From the time studying at CUHK Mathematics as an undergraduate to LI’s return to his alma mater for teaching and research, it has been a sort of passing a tradition. LI has observed that as time goes by, the campus, as well as the attitudes of students, have gone through significant changes. The Internet has long been a necessity for learning and doing research, but now students could access information from around the world with the snap of a finger. The value of “knowledge” seems to have depreciated over the years. However, LI wanted to remind students who wish to pursue a research career, that they must have a critical thinking mindset to look for truth and reality; it’s the only way to transform massive amounts of information into ‘knowledge’ to meet the challenges ahead.”

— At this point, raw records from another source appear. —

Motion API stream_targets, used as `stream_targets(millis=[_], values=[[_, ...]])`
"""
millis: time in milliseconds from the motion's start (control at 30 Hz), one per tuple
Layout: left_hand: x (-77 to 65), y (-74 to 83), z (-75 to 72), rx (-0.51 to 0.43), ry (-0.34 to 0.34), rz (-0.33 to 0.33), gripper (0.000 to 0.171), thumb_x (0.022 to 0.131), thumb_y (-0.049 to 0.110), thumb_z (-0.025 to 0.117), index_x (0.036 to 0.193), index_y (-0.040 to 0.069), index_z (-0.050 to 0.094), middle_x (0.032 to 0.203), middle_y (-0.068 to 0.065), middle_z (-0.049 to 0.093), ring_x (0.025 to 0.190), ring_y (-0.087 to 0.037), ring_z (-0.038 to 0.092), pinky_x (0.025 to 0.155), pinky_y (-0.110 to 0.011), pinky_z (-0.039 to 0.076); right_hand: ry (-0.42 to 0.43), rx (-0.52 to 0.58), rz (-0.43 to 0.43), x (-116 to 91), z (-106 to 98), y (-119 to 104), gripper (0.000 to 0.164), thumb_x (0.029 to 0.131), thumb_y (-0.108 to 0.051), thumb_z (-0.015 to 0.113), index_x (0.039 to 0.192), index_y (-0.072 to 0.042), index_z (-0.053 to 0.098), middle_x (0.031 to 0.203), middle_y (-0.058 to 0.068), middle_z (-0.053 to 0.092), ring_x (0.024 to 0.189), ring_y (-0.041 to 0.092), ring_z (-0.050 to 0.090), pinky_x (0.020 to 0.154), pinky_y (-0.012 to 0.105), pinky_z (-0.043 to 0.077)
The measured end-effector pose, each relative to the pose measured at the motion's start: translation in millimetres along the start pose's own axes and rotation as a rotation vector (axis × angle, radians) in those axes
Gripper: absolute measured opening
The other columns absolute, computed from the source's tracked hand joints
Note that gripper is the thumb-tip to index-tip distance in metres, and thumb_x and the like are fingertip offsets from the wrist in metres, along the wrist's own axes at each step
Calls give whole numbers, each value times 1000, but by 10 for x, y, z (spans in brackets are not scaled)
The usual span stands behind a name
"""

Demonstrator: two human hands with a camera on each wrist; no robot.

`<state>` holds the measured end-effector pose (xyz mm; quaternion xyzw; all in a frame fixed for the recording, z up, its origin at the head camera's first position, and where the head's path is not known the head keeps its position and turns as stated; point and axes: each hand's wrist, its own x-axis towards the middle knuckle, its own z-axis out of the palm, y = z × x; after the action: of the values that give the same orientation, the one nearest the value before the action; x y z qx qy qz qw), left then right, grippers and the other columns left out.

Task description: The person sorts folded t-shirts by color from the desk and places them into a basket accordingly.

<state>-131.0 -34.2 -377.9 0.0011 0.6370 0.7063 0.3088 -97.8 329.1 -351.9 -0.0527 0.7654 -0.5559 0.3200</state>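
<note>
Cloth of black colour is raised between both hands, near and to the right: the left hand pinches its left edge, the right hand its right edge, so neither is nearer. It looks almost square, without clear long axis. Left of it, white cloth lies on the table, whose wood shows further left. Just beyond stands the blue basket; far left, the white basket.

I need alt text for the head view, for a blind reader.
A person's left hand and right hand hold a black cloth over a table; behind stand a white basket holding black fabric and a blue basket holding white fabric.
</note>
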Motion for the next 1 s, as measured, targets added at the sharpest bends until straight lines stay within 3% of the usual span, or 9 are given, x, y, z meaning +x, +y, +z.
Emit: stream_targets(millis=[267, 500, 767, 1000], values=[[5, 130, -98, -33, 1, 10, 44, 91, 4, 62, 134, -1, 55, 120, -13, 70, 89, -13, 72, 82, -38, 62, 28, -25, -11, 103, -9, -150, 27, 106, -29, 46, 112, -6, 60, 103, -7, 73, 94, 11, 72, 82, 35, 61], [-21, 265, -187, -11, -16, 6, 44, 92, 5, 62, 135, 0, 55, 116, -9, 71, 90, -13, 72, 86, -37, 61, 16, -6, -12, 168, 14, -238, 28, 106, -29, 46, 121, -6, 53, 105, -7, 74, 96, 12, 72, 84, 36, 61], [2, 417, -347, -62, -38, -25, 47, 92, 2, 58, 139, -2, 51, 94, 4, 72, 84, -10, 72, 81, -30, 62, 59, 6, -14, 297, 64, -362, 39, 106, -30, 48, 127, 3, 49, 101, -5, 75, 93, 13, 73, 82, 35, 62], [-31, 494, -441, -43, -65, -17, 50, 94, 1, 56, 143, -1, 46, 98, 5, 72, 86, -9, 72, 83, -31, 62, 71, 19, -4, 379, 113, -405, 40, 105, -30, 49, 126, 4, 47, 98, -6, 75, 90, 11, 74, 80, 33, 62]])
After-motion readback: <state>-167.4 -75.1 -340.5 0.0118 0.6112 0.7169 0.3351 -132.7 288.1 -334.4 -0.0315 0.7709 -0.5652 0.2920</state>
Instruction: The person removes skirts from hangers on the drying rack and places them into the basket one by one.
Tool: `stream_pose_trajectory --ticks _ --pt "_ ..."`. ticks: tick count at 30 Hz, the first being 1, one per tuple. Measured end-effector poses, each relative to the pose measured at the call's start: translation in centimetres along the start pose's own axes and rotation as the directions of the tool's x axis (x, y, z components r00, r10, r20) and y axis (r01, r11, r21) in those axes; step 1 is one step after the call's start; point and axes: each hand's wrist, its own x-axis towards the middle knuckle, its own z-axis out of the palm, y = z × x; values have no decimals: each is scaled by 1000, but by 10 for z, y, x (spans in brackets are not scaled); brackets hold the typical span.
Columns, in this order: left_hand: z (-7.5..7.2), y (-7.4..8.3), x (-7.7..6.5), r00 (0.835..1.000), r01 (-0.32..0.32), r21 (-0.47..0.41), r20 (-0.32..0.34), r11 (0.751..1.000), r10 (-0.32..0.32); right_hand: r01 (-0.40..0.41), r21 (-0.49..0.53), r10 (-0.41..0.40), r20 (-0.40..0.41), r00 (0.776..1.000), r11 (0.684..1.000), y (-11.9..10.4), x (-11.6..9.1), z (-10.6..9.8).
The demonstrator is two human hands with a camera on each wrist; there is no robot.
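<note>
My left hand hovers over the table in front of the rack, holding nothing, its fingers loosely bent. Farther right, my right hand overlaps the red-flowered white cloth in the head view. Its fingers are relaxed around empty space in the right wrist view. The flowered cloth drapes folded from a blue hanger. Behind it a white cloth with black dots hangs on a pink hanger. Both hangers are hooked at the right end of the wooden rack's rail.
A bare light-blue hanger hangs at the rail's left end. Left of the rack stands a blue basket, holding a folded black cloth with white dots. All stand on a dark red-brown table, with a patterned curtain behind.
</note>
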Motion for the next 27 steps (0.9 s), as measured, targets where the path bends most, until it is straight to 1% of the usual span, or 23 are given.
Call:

Professor LI pointed out that the problems of minimal surfaces first arose two centuries before the implementation of this concept in vast subject areas and architecture, revealing the endeavours of geometric research over generations.
Professor LI was promoted to the rank of associate professor in 2020. Even before achieving tenureship, he has been taking good care of his physical and emotional health amidst his ardent devotion to research. Only maintaining a keen interest in the subject could a researcher persist in this extended journey. LI often goes hiking during his spare time, and being in nature would refresh his mind, sometimes even bringing him inspiration in overcoming bottlenecks in his research. LI also shared one of his favourite mottos, “Logic will get you from A to B. Imagination will take you everywhere.” - Albert Einstein. Professor LI extends Einstein’s insight to suggest that only with the breadth of perspective could one open up a progressing new dimension.